* [WHAT IS EXPECTED]: Provide only the number of lines in the listing that contain the word "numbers".

* [DATASET ENTRIES]:

[Start of section]

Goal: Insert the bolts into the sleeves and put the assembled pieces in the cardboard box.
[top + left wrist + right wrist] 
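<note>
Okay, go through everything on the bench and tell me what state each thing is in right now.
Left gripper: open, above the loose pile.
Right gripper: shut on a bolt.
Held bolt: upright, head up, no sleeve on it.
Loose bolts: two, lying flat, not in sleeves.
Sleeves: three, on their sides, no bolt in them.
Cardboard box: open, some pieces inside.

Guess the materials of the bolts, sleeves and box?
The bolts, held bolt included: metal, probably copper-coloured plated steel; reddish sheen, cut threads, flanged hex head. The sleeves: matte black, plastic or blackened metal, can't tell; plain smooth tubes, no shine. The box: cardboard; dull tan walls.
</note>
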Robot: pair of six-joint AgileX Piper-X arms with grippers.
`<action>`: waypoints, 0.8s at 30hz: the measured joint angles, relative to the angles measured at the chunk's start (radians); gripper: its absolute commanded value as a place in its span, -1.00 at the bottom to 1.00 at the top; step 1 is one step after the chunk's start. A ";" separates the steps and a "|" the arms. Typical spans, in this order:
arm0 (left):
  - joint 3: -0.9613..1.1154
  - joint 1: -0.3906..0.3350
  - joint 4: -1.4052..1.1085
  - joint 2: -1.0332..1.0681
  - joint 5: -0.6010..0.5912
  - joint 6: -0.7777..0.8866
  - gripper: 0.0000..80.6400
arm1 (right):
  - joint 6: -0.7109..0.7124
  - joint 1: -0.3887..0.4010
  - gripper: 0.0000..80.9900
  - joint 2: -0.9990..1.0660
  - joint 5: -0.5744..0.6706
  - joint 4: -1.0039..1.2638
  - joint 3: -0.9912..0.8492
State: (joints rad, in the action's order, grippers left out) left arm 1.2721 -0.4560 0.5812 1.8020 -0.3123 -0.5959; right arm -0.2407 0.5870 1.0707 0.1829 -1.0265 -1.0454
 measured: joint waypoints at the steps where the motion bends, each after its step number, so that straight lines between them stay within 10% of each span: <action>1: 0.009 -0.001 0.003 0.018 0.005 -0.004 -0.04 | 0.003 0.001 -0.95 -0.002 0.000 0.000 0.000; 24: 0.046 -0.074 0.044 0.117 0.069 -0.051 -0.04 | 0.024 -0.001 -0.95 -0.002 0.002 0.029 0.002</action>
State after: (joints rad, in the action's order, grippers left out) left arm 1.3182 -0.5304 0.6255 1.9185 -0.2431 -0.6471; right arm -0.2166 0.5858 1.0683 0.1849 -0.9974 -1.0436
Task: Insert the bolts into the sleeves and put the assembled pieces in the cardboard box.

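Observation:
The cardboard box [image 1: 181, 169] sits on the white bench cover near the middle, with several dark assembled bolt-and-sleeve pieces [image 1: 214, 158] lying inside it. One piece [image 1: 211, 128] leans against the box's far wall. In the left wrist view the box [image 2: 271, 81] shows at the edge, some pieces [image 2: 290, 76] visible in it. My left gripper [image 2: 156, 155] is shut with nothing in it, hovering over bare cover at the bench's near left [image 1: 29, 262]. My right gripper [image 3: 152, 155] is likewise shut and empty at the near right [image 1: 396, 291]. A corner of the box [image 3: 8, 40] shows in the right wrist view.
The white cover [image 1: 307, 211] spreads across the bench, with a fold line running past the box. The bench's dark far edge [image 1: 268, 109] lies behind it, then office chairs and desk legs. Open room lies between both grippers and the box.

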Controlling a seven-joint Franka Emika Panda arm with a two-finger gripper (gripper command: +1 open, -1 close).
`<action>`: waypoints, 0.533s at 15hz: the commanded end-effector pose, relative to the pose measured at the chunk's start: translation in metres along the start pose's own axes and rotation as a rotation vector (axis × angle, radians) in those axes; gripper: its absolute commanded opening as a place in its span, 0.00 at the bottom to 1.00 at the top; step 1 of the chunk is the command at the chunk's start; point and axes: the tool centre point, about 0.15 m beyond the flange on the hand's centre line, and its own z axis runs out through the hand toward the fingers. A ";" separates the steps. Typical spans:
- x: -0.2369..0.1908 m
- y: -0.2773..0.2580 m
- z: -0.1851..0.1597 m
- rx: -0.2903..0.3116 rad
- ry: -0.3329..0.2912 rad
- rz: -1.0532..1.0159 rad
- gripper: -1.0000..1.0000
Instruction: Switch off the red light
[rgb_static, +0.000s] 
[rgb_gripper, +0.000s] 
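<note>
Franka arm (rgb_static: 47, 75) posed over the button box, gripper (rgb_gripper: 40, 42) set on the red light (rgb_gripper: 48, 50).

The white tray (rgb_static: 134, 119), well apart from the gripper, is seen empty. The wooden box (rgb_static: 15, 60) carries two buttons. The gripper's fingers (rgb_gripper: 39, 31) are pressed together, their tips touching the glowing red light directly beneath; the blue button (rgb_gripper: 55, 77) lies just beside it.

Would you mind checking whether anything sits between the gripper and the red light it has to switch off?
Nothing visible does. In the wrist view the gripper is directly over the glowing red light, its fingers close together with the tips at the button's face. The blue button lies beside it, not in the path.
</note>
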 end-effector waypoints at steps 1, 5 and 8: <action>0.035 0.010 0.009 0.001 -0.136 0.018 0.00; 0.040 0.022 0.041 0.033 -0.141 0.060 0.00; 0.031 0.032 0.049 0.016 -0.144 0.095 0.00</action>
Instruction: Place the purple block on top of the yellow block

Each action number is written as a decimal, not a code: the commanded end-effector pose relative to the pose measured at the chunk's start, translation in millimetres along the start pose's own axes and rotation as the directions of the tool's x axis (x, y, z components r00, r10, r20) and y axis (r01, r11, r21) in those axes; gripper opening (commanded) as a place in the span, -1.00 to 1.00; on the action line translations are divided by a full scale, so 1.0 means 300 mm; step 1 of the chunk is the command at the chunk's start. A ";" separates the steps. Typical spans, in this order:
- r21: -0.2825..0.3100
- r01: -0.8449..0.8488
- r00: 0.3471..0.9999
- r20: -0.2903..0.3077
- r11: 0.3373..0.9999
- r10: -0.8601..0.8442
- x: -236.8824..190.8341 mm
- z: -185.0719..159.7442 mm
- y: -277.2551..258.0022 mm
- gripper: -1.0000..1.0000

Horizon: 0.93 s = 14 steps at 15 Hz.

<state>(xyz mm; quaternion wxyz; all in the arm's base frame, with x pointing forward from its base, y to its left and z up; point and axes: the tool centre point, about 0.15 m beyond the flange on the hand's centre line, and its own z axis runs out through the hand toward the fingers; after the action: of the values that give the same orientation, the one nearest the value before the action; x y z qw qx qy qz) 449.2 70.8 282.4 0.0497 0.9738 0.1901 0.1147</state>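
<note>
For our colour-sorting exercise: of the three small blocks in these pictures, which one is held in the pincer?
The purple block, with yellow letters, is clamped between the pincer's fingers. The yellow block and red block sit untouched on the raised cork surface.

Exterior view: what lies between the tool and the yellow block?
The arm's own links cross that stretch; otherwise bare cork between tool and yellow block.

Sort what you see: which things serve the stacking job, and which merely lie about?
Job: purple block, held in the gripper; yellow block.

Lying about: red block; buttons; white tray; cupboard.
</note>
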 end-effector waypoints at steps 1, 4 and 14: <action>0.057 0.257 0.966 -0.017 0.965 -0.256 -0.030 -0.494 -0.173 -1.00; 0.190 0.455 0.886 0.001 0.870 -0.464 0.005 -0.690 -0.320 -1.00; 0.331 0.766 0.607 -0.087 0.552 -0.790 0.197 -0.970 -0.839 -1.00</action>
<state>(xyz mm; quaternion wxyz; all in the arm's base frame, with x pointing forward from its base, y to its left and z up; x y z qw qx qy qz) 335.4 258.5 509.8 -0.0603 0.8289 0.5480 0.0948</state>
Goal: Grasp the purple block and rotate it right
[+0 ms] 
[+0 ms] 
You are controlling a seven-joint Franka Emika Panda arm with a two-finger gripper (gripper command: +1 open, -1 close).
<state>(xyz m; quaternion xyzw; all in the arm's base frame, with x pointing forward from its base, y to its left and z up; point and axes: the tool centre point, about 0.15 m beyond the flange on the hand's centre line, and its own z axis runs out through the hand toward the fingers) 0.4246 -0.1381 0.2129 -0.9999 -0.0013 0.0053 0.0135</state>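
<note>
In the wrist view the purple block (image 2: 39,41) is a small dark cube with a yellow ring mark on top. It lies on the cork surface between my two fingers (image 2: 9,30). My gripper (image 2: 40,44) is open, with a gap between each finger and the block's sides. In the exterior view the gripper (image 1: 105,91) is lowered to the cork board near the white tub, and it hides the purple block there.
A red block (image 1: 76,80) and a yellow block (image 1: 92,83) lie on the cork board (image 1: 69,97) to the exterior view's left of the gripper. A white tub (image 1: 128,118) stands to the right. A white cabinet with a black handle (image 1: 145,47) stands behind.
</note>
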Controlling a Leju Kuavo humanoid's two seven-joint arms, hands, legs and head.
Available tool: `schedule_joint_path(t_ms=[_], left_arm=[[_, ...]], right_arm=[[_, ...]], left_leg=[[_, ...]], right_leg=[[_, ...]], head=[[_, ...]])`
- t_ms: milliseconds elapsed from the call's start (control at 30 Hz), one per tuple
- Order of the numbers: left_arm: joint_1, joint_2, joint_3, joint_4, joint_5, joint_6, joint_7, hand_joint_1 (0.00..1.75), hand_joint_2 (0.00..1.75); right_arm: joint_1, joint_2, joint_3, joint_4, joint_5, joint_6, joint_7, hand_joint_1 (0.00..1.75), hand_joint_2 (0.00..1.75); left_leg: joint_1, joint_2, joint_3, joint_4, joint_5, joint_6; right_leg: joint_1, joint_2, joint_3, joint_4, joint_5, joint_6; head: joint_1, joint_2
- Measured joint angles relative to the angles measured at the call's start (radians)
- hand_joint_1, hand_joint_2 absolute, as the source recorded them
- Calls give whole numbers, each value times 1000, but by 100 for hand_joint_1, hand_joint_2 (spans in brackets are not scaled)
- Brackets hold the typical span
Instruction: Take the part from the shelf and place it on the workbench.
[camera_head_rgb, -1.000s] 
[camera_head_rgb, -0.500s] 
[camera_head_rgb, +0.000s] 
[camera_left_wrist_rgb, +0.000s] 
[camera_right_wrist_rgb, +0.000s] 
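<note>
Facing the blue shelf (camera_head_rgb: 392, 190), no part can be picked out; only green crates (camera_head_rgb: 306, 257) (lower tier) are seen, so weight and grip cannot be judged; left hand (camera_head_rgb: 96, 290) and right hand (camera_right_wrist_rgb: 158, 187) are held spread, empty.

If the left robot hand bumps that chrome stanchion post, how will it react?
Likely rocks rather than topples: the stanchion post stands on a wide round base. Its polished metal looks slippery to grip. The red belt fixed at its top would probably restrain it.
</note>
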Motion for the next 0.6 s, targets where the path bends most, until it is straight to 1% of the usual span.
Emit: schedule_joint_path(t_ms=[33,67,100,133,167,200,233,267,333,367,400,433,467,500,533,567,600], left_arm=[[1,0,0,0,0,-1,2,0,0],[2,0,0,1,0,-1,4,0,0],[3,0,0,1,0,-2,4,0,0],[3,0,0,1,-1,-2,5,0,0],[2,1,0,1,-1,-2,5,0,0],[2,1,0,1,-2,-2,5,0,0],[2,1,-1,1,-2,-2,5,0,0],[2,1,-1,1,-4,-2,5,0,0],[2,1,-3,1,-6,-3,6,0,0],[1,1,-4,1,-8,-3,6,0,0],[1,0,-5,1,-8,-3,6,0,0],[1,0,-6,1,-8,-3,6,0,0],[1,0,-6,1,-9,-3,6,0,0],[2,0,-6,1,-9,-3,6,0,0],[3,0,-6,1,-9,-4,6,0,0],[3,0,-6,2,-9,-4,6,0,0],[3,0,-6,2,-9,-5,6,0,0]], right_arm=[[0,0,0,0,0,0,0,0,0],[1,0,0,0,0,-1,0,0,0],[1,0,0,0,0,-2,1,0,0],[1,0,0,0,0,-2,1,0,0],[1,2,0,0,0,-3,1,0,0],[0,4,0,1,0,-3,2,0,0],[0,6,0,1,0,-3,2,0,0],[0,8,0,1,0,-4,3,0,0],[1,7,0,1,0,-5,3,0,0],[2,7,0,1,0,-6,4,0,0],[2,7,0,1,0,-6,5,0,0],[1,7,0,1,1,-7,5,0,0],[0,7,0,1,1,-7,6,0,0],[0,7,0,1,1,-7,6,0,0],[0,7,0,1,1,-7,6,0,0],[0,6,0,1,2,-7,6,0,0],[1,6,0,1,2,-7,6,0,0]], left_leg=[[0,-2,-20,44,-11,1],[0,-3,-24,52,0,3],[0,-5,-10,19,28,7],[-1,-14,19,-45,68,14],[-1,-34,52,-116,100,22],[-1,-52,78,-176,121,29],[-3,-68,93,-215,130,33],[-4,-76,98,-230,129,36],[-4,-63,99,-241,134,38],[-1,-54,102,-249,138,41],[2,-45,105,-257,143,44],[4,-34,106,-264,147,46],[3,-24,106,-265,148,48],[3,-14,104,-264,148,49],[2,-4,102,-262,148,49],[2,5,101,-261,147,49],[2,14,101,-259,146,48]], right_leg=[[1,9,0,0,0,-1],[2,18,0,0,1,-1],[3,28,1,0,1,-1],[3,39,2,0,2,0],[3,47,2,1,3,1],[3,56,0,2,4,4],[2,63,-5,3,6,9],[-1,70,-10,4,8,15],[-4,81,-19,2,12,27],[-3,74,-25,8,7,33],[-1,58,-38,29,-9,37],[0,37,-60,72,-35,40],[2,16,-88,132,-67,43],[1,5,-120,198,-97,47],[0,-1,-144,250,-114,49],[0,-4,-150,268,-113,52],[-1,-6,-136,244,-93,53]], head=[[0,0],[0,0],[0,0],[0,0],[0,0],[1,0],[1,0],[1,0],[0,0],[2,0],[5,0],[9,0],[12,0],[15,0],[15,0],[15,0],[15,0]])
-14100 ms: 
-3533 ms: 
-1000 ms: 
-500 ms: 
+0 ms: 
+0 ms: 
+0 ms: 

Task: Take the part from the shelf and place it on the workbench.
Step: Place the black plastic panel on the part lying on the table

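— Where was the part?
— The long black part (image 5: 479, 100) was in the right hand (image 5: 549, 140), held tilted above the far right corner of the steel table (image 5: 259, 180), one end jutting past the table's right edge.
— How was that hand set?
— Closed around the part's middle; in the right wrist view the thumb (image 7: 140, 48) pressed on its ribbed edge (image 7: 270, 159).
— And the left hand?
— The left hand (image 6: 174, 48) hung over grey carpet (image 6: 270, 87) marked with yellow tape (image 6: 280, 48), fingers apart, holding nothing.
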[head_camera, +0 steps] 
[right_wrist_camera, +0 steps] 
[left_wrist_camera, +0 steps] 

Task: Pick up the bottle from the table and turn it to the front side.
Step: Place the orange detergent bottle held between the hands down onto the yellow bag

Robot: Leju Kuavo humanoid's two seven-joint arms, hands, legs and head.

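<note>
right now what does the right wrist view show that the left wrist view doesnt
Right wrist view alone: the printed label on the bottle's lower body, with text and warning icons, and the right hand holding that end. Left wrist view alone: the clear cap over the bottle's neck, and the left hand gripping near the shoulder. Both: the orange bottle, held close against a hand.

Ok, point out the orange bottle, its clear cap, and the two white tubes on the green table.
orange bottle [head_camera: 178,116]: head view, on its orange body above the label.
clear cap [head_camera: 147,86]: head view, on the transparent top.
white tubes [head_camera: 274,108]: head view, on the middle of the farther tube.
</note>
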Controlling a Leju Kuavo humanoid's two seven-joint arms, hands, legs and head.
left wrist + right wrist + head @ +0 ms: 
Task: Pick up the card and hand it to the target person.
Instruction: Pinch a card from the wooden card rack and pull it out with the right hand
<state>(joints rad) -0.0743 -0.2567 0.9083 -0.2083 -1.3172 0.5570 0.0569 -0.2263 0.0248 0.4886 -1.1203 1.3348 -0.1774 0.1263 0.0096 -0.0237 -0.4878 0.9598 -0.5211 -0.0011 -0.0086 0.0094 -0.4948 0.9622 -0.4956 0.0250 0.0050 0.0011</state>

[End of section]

* [SOLUTION TO THIS EXERCISE]: 2